BEGIN

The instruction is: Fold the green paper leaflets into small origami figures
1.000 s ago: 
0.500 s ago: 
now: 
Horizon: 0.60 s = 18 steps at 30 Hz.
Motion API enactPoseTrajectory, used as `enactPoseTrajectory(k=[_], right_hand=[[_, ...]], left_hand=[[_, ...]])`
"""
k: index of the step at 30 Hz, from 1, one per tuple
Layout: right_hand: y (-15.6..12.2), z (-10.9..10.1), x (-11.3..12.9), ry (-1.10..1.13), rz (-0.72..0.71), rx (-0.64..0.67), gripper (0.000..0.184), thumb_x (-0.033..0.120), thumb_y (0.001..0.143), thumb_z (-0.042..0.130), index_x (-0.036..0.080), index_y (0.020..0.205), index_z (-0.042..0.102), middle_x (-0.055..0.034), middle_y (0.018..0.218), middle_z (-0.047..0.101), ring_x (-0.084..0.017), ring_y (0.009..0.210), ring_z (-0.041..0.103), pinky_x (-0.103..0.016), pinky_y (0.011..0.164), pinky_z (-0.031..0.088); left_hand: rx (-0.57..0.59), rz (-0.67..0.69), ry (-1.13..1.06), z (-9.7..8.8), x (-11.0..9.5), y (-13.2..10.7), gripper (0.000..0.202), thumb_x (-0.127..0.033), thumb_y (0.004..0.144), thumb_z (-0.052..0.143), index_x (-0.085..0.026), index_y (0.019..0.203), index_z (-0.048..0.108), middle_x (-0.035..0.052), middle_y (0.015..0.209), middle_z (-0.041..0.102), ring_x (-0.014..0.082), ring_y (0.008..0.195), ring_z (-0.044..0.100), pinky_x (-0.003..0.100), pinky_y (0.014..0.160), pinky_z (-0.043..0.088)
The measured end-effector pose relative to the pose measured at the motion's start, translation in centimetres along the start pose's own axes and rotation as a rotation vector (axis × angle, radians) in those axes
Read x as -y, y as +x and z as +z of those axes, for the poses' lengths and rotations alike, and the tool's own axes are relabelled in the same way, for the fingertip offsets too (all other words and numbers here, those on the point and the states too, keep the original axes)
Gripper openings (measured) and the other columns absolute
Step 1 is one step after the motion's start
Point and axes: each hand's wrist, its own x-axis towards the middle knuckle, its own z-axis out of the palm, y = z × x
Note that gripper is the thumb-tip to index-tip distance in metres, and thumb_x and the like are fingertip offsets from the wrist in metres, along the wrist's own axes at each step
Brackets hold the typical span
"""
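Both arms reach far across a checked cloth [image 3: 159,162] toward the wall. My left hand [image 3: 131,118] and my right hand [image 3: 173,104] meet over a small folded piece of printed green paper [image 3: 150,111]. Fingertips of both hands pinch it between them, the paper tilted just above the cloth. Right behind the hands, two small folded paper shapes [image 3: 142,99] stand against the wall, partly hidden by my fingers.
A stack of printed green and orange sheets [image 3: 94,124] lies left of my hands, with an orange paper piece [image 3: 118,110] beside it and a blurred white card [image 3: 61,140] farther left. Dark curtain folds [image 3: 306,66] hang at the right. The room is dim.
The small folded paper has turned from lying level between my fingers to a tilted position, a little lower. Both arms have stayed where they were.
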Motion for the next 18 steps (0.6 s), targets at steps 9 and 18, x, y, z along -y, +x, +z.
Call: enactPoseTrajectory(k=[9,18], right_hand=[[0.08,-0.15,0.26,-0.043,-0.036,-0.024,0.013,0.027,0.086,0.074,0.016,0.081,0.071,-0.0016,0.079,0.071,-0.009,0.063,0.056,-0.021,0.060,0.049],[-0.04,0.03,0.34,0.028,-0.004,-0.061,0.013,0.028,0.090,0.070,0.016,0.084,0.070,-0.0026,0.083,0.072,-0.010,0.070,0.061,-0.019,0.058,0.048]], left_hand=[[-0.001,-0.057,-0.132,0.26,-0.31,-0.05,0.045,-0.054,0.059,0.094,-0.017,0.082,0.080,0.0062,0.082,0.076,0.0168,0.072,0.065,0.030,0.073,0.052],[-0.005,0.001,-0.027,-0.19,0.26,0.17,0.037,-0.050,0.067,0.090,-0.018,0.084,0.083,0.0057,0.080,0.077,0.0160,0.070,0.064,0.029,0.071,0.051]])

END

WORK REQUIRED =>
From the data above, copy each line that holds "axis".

EXERCISE SOLUTION =>
The measured end-effector pose relative to the pose measured at the motion's start, translation in centimetres along the start pose's own axes and rotation as a rotation vector (axis × angle, radians) in those axes
Point and axes: each hand's wrist, its own x-axis towards the middle knuckle, its own z-axis out of the palm, y = z × x

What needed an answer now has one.